I wouldn't assume that being attached to your career is a bad thing in itself.

Kewcumber Thu 28-Mar-13 10:30:50

agree with Kristina - I though that and meant to say it but my post was already way toooo long!

booksshoescats Thu 28-Mar-13 14:18:38

Thanks, both. Funnily enough, I put the very thing to him last night - he is probably a more natural SAH parent than me. Economically (and I think for our own sanity) we couldn't really afford for either of us to give up work completely but I could see a compromise of both of us being part-time or one of us freelance and part-time.

Do you think a lot of adopted children would struggle with the changeover of primary carer from day to day if we were switching between us? Bearing in mind that DH, if he is still in his current job, works slightly odd hours and will be around at home (one day not working and one day working a few hours) two days a week anyway, so our (potential) adoptee would be used to his being at home during the week while I was on adoption leave. With our BD we make such a good tag team (and she gets the benefit of an equal measure of both of us), but I just wonder if that would be unsettling for a child who will likely have attachment issues.

We are in different sectors of the same industry, but in my area it is currently much easier to get freelance work (and would be very easy for me) but in his freelance work has all but dried up. I would greatly miss an office environment, but I know that I am going to have to let go of some of my old life if this is what we decide to do, so am trying to prepare myself for that as much as possible.

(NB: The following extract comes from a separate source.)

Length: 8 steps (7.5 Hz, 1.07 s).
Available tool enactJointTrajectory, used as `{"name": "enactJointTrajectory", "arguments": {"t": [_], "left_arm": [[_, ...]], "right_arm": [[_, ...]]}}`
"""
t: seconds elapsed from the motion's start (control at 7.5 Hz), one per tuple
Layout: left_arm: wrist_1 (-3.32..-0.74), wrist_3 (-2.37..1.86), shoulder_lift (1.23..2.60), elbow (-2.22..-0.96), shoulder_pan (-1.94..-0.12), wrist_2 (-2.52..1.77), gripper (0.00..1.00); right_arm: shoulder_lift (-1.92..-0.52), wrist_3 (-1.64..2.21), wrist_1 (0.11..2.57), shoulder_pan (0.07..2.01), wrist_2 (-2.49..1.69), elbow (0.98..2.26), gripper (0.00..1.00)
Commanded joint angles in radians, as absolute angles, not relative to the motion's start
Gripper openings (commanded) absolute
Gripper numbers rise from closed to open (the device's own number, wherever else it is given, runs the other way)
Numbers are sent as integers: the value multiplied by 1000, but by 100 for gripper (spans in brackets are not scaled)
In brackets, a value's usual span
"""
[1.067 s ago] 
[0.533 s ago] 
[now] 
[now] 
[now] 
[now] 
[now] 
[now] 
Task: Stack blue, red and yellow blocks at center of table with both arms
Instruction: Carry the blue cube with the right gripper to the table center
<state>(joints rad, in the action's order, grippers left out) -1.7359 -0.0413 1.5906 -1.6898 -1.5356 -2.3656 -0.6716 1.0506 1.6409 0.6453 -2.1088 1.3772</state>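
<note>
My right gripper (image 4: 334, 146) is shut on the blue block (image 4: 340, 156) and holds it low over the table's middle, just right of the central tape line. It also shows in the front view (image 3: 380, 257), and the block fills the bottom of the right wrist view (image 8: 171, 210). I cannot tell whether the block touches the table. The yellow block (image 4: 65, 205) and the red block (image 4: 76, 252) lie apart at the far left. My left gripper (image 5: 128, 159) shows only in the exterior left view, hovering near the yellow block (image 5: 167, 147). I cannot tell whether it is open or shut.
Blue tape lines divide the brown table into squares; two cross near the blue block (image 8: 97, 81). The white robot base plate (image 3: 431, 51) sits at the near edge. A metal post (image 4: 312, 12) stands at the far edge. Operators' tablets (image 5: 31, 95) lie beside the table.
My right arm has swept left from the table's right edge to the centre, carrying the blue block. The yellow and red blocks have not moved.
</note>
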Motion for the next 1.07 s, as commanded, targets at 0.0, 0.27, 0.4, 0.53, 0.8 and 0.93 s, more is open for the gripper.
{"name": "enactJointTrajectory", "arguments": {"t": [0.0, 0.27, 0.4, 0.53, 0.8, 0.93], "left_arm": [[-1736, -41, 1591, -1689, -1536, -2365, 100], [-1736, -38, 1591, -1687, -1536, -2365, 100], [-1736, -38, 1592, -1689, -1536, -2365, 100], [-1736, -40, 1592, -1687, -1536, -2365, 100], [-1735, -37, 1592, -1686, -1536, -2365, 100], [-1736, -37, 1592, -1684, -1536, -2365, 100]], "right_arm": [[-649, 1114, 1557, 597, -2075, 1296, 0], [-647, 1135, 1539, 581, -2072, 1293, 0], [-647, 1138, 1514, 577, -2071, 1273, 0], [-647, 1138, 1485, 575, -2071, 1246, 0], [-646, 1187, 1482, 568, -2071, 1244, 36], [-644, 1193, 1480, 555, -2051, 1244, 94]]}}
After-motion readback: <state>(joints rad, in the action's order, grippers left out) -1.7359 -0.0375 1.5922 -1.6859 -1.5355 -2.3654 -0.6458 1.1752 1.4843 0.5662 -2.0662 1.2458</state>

I think at the end of the day I am fundamentally quite a selfish person who is exploring the possibility of doing something that requires a level of selflessness that I'm not yet sure I possess. Although I do think that wanting a child by whatever means is both one of the most selfish and most selfless impulses a person can have, so I guess we all have mixed motives in that respect.

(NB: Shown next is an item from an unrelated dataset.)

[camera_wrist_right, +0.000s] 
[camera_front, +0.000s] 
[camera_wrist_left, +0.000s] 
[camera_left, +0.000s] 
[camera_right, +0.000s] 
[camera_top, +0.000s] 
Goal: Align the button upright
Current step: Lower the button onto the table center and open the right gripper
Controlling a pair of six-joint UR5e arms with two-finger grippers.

Thanks for responding to my thinking-out-loud ramblings. Just trying to get as much straight in my head as I possibly can.

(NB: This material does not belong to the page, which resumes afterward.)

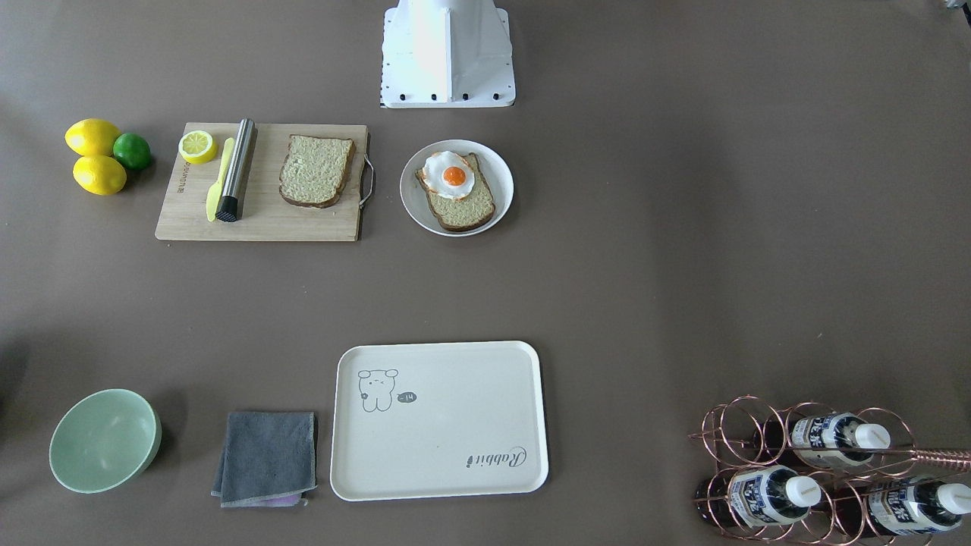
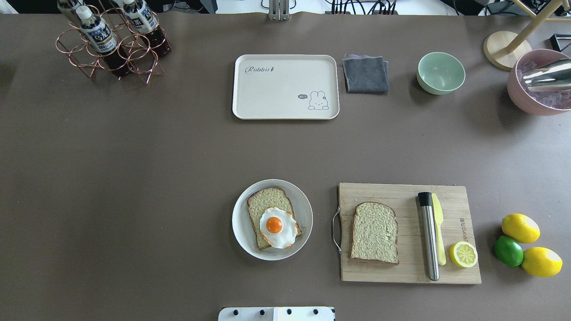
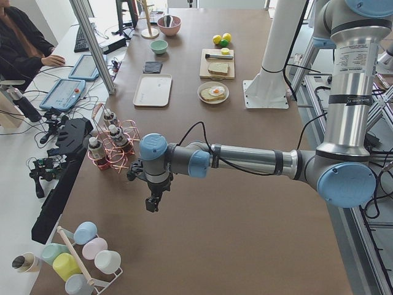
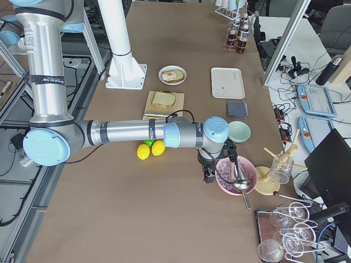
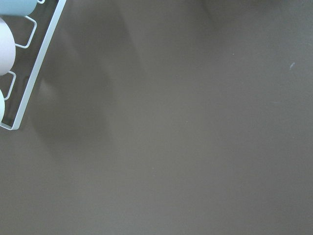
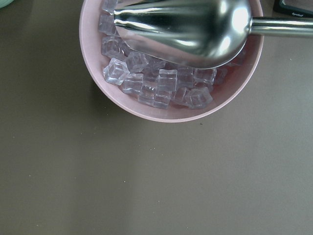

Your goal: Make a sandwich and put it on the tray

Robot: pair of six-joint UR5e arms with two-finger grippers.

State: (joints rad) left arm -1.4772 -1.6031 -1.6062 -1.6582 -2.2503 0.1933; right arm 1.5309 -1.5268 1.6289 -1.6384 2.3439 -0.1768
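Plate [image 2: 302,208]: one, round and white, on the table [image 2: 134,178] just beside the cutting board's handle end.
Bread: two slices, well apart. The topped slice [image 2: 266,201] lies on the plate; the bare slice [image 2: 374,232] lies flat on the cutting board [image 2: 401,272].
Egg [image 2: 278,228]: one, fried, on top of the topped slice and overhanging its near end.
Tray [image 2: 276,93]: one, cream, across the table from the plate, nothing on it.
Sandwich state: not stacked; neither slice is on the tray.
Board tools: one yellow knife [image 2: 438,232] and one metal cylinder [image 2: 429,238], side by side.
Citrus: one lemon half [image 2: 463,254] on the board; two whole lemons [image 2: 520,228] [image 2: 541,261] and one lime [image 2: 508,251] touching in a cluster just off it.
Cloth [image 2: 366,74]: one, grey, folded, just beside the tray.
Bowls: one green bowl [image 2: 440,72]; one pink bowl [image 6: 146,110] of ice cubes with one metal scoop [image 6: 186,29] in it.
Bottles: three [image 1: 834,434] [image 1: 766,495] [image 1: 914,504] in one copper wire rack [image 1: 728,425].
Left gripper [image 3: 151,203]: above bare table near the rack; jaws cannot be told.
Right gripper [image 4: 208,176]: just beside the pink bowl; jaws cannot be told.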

Kewcumber Thu 28-Mar-13 14:26:15

I don't think DS would have had a problem with two primary carers if they were consistent. I also think you don't need to give up working in an office (I agree it can be a sanity saver as I've just started working for myself at home!) - can you do some time in an office and some from home? With him the same.

Kewcumber Thu 28-Mar-13 14:28:05

Adopting DS was the most selfish thing I've ever done in my life. The fact that I would now cheerfully murder anyone who hurt him and am (even worse) spending a week of my Easter freezing my assets off in a caravan for him, doesn't negate the selfishness of my original motivation!

booksshoescats Thu 28-Mar-13 14:53:27

smile at 'freezing assets off'. Now that IS selfless!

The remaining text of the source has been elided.